Dammi quel fazzolettino”¦
E’ l’oggetto che scatena l’ira funesta di Otello contro la soave Desdemona, ed è il pegno d’amore scambiatosi da tante coppie di innamorati del bel tempo che fu; ma oggi del fazzoletto non si sente quasi più parlare, tanto meno come accessorio di moda per entrambi i sessi (se non in occasioni particolarissime: si vedano i fazzoletti nei taschini delle giacche maschili o i grandi, eleganti e scenografici fazzolettoni bianchi tenuti in mano dal tenorissimo Luciano Pavarotti in occasione dei suoi ultimi concerti di gala) o come articolo salutistico.
A farne le veci sono i fazzoletti di carta usa-e-getta, pratici ed igienici (sia per soffiarsi il naso che per asciugarsi il sudore o detergere qualcosa), ma in termini di classe e raffinatezza non c’è paragone con i classici modelli di tela.
Per fazzoletto (diminutivo di fazzolo, derivante dal latino parlato faciolum, a sua volta avente origine da facies, faccia) si intende un quadrato di cotone, lino o altro tessuto, orlato o ricamato (artigianalmente o industrialmente).
La sua importanza storica è documentata da varie fonti: in effetti, era ritenuto un oggetto di valore, la cui perdita veniva addirittura data come notizia sui giornali!
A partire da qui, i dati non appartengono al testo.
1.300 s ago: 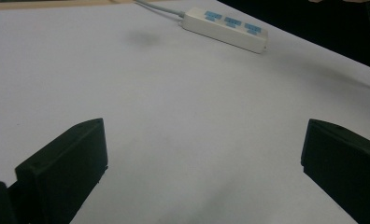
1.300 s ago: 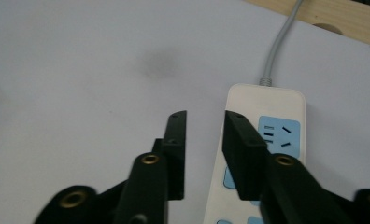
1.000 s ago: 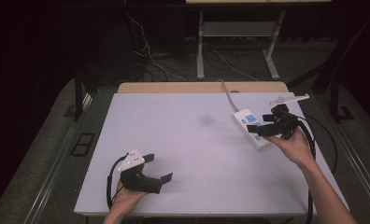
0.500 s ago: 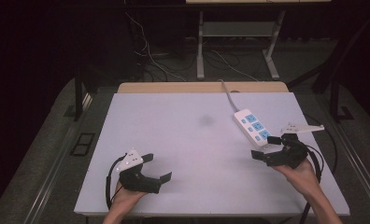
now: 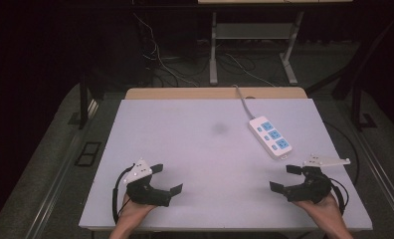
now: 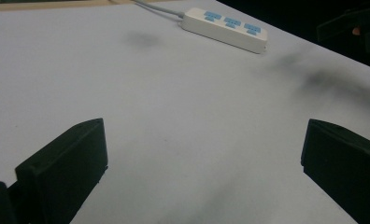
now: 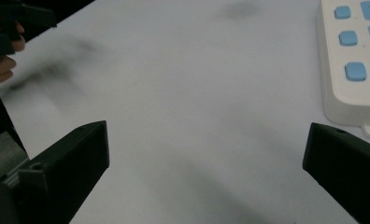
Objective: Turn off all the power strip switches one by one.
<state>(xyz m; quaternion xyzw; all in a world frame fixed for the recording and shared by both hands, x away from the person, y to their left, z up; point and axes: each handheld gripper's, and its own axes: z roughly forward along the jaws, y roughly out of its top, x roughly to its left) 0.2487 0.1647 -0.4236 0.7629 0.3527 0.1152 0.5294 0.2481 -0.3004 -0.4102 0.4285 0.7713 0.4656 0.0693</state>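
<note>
On the white table (image 5: 205, 149), both grippers rest near the person's edge with jaws spread and nothing in them.

At the near right corner the right gripper (image 5: 285, 178) sits low in the person's hand, its jaws wide apart after just opening the last bit, with only bare tabletop between them. The white power strip (image 5: 270, 137) (three blue socket groups on its top) lies flat just beyond and slightly left of that gripper, clear of its jaws; its cord runs off toward the far edge. In the right gripper view the strip's near end (image 7: 349, 60) shows at the upper right, close to one jaw but not touching. The left gripper (image 5: 166, 178), near the left corner, is likewise fully spread and holds nothing.
</note>
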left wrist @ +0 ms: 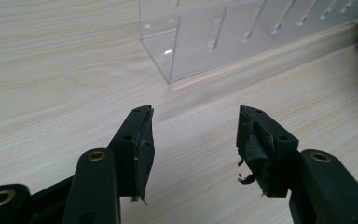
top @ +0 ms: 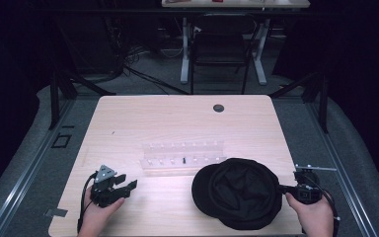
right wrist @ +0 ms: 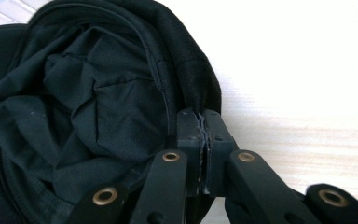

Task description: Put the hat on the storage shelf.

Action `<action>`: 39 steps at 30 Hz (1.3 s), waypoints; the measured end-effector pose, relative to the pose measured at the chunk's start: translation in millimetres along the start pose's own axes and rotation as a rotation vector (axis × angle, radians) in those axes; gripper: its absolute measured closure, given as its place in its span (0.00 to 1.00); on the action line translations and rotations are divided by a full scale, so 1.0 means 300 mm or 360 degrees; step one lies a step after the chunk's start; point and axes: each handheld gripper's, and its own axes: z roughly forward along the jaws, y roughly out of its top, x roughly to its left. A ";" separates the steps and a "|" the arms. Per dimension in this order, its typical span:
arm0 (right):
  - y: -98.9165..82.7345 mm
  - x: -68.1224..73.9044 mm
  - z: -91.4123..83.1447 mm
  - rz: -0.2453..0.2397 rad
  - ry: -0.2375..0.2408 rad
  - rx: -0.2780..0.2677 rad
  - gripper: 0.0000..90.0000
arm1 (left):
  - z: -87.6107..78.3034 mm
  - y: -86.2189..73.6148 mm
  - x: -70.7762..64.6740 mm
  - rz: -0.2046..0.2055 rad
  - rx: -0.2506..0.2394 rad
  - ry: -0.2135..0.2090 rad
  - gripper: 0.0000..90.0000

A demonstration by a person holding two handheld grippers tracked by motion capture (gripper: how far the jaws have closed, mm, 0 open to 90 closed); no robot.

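Note:
A black cap (top: 239,192) lies upside down on the wooden table (top: 177,118), its crumpled lining (right wrist: 79,107) facing up. My right gripper (top: 282,188) is at the cap's right edge, its jaws shut on the rim (right wrist: 200,116). My left gripper (top: 128,183) rests low over the table's front left, open with nothing between its fingers (left wrist: 140,140). A clear acrylic rack (top: 182,157) with a row of slots stands at mid table, just ahead of the left gripper (left wrist: 195,135) and behind the cap.
A small dark round hole (top: 218,107) sits near the table's far edge. Behind the table stand a black chair (top: 222,44) and white desk legs. The rack's corner (left wrist: 168,77) is close in front of the left jaws.

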 end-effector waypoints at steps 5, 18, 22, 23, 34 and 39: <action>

Sull’Intelligencer di Londra del 6 Giugno 1665, ad esempio, si leggeva: “Smarriti sei fazzoletti avvolti in carta bruna, due con merletto ad ago e uno ricamato; di quelli con merletto uno è logoro, tutti gli altri sono nuovi”. E nella London Gazette del 5 Novembre 1672 compariva il seguente avviso: “Smarrito un fazzoletto di batista, con un bel merletto ad ago tutto intorno, lungo circa quattro dita, e con la sigla R ricamata in seta rossa”. A Milano, invece, nel 1584 era molto diffuso l’ornamento dei fazzoletti col “punto in aria d’oro”, tanto che il Governo aveva emanato leggi suntuarie (volte a porre dei limiti al lusso) per stabilire che tale “punto” era consentito solo se i bordi della tela non oltrepassavano in altezza “la vigesima parte d’un brazzo di seta” (questi ed altri annunci/aneddoti/cronache sono tratti dal bel volume “I segreti del fazzoletto” di Antonio Cantagallo, pubblicato da Arnaldo Caprai, imprenditore tessile con la passione della ricerca storica e dell’animazione culturale).
Il prestigio del fazzoletto, dunque, è (o meglio, era) legato, oltre che alla qualità del tessuto impiegato, anche e soprattutto ai ricami che vi sono (erano) applicati.
La preziosità di trine e merletti, infatti, è in grado di conferirgli il peso di un sogno ed un fascino tale per cui nemmeno il celebre artista Marcel Duchamp riuscì ad evitare una comparazione con la leggerezza delle nuvole, della luce, dei pensieri antichi, e in un’intervista a stento trattenne le lacrime per aver ricevuto in dono un fazzoletto di pizzo ricamato.
Eh, erano proprio altri tempi quelli, altre sensibilità, altri modi e mode!